3.3.3 Adaptive channel estimation model
In a communication system, the channel estimation problem can be formulated as a system identification task, where the objective is to determine the channel characteristics based on a set of known input and output signals. As previously discussed, a communication system can be modeled as follows:
$y(t)=h x(t)+n(t)$ (12)
where, $x$ is the known input signal to the communication channel, $h$ represents the channel coefficients to be estimated, $n$ denotes the additive noise, and $y$ is the observed output signal, which depends on both the input and the channel characteristics. Based on this model, an adaptive system for channel estimation is illustrated in Figure 5. In this structure, the input signal $x$ is passed through the channel (modeled as multiplication with h ) and combined with noise to produce the channel output $y$. This output serves as the desired signal $d(t)$ for the adaptive filter. The primary goal is to estimate the channel coefficients $\widehat{h}$ using the adaptive filtering process. If the output of the adaptive filter is denoted by $\hat{y}$, then the estimation error signal $e(t)$ is defined as the difference between the actual channel output $y$ and the filter output $\hat{y}$. The aim of the adaptive system is to minimize this error, ideally driving it to zero. In such a case, $\hat{y}$ would converge to $y$, implying that the adaptive filter coefficients W converge to the actual channel coefficients $h$. Through iterative updates at each step, the adaptive filter continuously refines its coefficients. Ultimately, the filter weights W provide an estimate $\hat{h}$ of the channel coefficients. The filter is thus configured to ensure that $\hat{h}$ closely approximates $h$, achieving accurate channel identification.

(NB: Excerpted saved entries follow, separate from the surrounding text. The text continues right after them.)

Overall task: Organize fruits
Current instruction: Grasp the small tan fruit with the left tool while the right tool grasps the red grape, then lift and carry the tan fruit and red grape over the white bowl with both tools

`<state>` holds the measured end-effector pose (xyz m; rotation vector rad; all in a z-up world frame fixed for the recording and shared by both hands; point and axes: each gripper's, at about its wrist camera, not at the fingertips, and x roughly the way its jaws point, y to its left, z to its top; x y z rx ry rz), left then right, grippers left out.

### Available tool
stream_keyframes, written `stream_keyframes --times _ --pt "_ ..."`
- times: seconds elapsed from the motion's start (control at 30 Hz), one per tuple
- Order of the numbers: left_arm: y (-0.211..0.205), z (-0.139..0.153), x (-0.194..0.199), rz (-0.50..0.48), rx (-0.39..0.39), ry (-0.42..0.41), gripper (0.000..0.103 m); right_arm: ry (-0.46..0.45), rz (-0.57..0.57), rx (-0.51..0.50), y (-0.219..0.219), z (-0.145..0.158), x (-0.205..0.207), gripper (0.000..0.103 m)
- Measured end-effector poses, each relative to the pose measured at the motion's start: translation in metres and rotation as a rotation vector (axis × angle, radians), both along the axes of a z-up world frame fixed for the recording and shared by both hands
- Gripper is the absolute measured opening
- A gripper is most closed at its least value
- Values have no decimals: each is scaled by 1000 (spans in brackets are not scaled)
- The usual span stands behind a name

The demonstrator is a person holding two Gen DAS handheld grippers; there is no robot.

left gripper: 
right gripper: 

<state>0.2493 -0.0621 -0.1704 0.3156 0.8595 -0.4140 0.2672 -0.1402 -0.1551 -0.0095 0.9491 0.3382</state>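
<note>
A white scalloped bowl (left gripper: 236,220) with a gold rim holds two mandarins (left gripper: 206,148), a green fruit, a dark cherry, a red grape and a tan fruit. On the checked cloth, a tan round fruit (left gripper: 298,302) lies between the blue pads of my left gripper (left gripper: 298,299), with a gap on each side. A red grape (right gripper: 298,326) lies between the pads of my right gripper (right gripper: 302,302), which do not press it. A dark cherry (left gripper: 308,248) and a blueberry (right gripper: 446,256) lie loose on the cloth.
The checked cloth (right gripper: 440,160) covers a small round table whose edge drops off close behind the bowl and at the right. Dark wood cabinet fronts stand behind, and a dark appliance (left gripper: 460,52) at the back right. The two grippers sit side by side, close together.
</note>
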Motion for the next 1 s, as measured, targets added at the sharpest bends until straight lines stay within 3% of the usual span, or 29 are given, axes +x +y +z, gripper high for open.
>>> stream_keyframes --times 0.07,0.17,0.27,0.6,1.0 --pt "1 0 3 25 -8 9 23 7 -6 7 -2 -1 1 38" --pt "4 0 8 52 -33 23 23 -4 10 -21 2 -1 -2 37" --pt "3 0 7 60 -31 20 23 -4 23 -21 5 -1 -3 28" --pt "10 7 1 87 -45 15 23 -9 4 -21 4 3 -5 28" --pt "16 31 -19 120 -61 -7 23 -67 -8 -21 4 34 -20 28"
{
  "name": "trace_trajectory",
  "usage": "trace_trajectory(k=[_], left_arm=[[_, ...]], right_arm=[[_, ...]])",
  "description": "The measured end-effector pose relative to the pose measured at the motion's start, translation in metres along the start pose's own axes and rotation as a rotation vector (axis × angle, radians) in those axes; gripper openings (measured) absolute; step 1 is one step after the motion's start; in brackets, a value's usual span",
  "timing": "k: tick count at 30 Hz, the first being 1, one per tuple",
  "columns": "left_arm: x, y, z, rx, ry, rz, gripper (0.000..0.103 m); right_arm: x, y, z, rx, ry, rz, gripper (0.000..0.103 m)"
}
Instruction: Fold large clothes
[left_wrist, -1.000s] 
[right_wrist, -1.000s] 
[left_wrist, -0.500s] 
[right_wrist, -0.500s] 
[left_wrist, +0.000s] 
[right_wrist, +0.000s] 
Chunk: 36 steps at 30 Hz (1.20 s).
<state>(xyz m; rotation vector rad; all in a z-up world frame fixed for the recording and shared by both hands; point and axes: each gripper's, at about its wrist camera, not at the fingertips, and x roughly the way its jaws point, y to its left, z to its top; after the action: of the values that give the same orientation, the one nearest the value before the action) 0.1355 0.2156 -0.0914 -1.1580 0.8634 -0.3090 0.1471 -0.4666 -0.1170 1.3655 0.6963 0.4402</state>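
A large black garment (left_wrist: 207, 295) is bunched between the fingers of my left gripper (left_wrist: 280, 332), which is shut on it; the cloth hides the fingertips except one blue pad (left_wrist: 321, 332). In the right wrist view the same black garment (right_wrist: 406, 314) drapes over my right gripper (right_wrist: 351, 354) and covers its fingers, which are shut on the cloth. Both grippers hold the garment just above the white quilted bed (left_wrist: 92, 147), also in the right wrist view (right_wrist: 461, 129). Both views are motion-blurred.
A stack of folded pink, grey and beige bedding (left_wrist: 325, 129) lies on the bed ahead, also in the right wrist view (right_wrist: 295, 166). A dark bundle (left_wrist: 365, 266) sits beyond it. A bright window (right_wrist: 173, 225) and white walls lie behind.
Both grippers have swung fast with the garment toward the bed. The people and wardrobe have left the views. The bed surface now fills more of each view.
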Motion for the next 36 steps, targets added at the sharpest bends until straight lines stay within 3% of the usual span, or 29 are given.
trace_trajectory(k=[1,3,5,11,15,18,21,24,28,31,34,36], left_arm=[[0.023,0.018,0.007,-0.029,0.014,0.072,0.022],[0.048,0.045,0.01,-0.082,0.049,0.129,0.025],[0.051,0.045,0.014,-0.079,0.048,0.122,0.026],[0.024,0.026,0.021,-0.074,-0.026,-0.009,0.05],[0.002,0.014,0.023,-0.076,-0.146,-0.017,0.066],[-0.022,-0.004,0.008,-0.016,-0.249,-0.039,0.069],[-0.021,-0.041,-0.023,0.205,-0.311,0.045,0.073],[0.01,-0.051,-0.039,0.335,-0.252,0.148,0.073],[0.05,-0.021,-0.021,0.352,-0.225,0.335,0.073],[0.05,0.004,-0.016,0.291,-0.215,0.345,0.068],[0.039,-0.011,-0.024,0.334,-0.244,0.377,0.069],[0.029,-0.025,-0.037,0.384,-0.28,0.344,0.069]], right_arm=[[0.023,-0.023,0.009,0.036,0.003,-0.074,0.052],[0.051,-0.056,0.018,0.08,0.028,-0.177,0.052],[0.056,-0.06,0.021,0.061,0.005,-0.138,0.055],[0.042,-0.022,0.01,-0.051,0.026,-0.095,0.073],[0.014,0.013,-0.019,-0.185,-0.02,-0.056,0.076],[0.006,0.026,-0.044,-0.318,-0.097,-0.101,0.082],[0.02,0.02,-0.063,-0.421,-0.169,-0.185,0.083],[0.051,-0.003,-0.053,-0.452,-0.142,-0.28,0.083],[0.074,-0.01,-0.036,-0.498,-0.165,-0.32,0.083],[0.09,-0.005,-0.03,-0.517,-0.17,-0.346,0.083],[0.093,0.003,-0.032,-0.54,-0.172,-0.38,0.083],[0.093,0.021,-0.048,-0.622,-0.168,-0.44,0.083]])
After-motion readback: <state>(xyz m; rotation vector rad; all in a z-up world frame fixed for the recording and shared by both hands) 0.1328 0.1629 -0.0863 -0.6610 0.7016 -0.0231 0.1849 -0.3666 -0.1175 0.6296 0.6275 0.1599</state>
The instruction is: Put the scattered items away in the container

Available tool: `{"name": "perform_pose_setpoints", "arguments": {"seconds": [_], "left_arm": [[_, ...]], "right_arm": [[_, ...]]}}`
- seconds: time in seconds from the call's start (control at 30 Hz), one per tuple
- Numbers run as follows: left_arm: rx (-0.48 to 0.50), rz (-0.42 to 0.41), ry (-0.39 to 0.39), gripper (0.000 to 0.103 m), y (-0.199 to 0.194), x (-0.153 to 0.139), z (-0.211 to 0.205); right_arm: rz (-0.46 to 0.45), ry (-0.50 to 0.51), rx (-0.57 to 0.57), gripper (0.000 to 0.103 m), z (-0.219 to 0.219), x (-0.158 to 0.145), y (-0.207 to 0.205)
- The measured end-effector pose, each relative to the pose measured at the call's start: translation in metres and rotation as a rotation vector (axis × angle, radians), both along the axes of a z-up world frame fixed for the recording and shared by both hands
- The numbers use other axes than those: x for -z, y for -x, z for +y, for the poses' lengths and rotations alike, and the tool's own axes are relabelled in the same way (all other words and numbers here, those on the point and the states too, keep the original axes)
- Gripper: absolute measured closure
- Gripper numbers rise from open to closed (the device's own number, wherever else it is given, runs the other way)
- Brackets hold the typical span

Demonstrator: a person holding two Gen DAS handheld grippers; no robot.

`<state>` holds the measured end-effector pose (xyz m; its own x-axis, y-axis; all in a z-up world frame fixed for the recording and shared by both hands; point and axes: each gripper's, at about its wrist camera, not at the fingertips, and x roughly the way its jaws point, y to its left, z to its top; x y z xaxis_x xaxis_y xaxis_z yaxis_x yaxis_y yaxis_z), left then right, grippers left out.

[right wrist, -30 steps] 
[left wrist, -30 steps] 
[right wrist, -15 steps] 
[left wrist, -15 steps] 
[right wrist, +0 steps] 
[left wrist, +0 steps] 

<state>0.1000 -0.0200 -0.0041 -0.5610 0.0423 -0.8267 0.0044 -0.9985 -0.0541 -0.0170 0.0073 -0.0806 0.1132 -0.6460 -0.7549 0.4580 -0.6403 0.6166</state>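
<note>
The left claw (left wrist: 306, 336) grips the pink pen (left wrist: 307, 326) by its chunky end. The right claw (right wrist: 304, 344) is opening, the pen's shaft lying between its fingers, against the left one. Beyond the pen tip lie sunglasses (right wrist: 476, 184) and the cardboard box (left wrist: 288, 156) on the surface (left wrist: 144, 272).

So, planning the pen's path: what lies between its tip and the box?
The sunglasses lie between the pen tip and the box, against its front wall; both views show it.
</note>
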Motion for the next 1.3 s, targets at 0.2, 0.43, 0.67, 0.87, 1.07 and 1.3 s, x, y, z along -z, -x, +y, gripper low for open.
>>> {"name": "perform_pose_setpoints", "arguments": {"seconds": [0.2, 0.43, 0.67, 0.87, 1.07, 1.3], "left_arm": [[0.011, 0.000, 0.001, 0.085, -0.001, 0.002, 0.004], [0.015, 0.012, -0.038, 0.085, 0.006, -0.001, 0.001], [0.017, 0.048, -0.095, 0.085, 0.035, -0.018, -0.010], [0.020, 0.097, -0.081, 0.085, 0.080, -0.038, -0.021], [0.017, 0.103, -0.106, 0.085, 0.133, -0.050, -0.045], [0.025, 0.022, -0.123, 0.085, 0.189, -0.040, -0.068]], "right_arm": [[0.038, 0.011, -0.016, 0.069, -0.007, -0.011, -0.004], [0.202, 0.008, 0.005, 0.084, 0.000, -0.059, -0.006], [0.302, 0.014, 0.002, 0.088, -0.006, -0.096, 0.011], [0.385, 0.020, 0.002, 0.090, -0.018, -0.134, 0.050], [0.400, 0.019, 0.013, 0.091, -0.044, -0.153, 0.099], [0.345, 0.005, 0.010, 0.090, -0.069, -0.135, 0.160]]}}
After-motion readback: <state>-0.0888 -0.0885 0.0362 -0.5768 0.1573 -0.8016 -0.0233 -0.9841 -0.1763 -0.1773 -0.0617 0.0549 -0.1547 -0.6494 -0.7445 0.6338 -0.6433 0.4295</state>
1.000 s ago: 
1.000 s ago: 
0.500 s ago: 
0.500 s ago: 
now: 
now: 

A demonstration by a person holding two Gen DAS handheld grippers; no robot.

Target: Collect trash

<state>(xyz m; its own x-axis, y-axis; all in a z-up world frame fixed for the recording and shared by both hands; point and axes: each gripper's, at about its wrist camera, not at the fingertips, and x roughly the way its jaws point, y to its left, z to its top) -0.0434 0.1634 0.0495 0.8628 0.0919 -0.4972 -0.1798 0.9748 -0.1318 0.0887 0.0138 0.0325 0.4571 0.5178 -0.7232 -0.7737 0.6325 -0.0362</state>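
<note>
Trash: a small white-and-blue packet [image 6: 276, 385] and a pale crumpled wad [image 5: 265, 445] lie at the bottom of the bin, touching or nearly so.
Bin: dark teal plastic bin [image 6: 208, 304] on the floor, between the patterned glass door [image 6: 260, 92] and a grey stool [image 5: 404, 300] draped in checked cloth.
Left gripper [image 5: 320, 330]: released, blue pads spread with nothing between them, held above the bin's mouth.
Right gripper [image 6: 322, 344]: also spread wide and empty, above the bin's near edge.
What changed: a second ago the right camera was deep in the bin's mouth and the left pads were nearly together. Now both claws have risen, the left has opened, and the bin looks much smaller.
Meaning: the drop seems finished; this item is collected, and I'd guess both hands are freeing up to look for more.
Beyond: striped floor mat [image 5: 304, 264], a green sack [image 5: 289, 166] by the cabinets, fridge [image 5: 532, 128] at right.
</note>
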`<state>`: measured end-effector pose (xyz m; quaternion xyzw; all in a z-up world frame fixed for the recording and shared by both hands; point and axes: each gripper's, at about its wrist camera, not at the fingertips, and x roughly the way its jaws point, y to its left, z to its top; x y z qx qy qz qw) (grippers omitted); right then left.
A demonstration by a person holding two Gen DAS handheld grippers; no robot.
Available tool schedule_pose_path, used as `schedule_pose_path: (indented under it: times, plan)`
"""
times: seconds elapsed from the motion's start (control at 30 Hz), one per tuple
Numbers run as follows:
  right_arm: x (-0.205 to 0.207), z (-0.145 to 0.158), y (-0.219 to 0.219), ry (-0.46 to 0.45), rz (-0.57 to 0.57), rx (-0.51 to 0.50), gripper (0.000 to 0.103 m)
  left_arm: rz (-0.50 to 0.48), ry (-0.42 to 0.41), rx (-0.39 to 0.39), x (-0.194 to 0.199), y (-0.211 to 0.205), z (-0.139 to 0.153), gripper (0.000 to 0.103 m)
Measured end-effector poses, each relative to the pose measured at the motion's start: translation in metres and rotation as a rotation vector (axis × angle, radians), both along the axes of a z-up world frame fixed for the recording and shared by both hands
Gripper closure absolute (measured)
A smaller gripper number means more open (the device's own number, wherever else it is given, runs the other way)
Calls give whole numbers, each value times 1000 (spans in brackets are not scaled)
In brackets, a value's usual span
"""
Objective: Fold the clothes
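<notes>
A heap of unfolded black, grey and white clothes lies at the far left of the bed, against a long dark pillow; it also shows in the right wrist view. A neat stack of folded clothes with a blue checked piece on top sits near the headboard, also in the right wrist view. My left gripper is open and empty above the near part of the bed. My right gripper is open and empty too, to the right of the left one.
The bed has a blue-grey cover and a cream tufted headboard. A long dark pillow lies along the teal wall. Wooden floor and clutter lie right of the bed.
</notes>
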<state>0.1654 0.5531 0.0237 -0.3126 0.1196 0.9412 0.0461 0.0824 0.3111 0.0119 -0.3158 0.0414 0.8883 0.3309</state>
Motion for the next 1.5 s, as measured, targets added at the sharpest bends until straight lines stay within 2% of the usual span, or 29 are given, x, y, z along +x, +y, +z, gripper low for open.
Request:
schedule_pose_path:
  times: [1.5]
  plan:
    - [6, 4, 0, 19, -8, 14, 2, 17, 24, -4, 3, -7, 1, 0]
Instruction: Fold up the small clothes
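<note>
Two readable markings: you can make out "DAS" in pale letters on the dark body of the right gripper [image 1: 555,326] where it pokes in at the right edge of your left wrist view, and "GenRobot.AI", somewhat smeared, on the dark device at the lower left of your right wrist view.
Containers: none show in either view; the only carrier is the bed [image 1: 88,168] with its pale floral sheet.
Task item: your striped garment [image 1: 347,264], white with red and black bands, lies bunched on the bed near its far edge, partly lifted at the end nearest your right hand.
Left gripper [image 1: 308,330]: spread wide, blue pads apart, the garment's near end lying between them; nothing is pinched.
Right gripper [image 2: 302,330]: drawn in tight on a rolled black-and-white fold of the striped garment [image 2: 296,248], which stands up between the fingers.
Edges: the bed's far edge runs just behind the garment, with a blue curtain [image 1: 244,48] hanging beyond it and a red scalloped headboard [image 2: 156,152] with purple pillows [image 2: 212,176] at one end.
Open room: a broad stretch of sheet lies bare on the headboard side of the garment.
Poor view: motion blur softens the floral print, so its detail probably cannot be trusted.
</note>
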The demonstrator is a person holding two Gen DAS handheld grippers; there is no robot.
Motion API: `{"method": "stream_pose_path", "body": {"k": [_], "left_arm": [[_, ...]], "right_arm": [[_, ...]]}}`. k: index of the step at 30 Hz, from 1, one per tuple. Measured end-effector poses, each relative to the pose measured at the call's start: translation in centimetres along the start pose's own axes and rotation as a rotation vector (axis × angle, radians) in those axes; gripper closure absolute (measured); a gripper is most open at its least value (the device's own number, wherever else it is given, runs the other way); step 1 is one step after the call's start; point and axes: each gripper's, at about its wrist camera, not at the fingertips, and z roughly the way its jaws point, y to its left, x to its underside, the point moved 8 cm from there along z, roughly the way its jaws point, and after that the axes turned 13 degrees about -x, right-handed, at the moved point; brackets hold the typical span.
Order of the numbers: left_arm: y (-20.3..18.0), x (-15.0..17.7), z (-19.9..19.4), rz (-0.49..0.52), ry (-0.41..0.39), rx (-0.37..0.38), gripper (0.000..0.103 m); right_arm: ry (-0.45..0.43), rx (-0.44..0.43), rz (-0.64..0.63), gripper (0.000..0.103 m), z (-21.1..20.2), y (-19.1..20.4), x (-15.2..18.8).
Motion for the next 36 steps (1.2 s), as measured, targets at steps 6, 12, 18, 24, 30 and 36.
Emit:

Figure 5. Adaptive channel estimation
Several algorithms exist for updating the adaptive filter coefficients. In this work, the Minimum Error Entropy (MEE) algorithm is employed for channel estimation in a Massive MIMO-OFDM-NOMA system. In the MEE algorithm, filter weights are updated to minimize the error entropy, as detailed in the following subsection.
3.3.4 Minimum Error Entropy (MEE) algorithm
Entropy is a scalar quantity that reflects the mean amount of data in a particular distribution. Information is regarded as an optimality metric. While lowering the Mean Squared Error (MSE) simply lowers the second-order moment of the error, minimizing the error entropy minimizes the entire distribution of error moments [22, 23]. Therefore, entropy can serve as an information-theoretic criterion, replacing MSE in adaptive systems. In this work, Rényi entropy is employed, which generalizes the notion of entropy; Shannon entropy is a special case of Rényi entropy when $\alpha=1$. The Rényi entropy of the error e of order α is defined as:
$H_\alpha(e)=\frac{1}{1-\alpha} \log \int f^\alpha(e) d e$ (13)
where, f(e) denotes the probability density function (PDF) of the error variable. The PDF of the error is considered impulsive. In this work, we focus on Rényi entropy of order $\alpha=2$, expressed as:
$H_2(e)=-\log \int f^2(e) d e$ (14)
As indicated in Eqs. (13) and (14), computation of entropy requires estimation of the error’s PDF. The Parzen window method is utilized to calculate the PDF based on received data samples:
$\hat{f}(e)=\frac{1}{N} \sum_{i=1}^N k_\sigma(e-e(i))$ (15)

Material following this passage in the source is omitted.